# Exercise instructions
In the entries that follow, find the line containing "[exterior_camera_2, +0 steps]", then output exactly every line from the first through that one.

# Exercise material
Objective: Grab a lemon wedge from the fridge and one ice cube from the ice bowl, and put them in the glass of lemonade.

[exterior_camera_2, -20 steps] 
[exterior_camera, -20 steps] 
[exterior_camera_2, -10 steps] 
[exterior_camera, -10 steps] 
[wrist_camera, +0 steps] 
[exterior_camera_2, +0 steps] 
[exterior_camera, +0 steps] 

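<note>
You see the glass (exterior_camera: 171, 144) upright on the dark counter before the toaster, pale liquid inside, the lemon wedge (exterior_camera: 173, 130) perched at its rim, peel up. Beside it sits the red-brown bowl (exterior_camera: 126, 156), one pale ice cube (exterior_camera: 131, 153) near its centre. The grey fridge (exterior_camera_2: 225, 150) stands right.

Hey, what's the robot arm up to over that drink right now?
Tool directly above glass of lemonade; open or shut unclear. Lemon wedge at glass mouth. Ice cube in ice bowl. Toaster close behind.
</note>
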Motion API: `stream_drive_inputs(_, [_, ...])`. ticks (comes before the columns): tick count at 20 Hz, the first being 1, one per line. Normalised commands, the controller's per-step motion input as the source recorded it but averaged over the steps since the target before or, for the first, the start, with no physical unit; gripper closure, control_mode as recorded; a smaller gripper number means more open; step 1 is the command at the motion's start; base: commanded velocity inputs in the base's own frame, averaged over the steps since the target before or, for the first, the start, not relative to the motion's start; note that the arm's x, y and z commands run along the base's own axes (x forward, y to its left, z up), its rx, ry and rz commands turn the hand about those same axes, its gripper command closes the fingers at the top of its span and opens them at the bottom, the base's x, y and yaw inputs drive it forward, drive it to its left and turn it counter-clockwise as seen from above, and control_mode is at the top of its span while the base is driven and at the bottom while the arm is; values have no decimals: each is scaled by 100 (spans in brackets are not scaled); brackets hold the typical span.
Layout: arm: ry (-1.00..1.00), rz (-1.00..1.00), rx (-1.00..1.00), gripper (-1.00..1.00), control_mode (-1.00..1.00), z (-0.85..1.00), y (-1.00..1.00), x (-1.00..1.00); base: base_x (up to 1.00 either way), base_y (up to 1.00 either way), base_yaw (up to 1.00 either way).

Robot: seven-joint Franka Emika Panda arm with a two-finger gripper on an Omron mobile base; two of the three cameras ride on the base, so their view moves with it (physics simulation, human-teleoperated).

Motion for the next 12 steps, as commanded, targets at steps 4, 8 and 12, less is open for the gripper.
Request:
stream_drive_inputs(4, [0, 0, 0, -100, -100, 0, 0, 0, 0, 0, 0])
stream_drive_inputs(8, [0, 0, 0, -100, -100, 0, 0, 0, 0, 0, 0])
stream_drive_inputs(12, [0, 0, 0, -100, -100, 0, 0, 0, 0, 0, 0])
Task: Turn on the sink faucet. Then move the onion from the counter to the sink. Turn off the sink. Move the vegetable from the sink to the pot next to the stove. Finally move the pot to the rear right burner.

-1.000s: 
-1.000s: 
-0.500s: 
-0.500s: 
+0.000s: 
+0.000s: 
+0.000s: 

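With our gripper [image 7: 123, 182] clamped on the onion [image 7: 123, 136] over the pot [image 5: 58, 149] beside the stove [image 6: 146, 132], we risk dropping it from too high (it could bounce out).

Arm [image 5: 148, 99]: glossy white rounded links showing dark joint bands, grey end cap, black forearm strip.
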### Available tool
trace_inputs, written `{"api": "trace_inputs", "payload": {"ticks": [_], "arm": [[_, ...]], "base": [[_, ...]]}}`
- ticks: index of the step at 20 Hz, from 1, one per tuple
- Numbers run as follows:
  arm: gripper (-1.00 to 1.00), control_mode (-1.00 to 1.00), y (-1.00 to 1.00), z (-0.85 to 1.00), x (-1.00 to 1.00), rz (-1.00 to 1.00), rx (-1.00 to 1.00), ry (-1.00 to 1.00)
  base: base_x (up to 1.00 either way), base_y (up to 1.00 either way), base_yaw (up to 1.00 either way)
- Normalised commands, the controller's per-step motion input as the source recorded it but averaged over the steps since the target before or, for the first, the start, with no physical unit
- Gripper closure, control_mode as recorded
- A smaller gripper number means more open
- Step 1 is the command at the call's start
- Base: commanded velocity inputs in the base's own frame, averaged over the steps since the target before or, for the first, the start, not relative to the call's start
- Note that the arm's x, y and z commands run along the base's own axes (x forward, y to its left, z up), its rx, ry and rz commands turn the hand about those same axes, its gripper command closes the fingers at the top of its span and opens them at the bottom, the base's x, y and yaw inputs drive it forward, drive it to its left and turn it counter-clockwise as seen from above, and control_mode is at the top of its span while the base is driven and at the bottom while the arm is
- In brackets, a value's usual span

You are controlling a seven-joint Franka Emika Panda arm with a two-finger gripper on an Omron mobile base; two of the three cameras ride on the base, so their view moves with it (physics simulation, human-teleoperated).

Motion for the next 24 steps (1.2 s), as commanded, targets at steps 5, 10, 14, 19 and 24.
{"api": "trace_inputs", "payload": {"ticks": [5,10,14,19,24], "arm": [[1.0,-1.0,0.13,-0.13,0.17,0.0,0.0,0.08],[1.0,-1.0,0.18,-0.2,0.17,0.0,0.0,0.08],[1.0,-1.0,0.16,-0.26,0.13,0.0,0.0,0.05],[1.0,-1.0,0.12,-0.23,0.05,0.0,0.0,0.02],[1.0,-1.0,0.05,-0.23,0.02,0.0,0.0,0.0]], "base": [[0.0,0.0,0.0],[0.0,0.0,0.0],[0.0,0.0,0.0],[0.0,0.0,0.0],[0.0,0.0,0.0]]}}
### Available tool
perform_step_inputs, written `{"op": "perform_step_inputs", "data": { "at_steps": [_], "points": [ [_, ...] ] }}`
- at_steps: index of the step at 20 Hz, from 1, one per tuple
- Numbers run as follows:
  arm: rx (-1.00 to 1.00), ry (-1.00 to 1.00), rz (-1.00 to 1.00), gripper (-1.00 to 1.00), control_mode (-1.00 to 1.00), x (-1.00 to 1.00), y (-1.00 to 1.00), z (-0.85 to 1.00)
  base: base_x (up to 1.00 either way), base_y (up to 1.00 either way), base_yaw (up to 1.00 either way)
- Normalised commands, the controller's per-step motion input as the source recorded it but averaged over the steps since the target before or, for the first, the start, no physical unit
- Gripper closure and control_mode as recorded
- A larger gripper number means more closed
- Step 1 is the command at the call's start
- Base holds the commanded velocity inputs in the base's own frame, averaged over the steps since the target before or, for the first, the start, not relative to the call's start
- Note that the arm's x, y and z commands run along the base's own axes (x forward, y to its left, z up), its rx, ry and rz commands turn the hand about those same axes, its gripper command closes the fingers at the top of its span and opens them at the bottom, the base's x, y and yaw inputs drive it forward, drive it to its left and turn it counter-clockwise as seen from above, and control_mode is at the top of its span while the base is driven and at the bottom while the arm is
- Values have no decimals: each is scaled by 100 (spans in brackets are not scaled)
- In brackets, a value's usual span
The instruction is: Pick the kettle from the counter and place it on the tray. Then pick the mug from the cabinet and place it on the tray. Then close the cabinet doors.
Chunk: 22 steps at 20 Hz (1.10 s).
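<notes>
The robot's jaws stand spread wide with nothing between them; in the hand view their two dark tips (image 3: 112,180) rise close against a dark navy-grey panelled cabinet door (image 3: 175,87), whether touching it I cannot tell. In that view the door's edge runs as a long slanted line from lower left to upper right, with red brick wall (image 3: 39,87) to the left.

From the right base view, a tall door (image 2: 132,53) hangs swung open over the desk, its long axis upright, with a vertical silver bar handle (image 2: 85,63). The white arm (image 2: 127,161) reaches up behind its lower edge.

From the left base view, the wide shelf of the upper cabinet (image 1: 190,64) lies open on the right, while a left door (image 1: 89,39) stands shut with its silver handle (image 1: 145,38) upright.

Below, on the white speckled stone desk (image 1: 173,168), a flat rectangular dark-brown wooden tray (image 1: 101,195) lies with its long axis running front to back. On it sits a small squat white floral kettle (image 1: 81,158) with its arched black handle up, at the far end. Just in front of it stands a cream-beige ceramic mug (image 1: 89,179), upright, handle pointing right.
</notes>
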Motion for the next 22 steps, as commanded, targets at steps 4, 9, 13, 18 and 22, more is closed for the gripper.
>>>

# Finished exercise
Objective: Grab a lemon wedge from the fridge and one ice cube from the ice bowl, and put them in the glass of lemonade.

[exterior_camera_2, -20 steps] 
[exterior_camera, -20 steps] 
[exterior_camera_2, -10 steps] 
[exterior_camera, -10 steps] 
[wrist_camera, +0 steps] 
[exterior_camera_2, +0 steps] 

This exercise is now fully answered.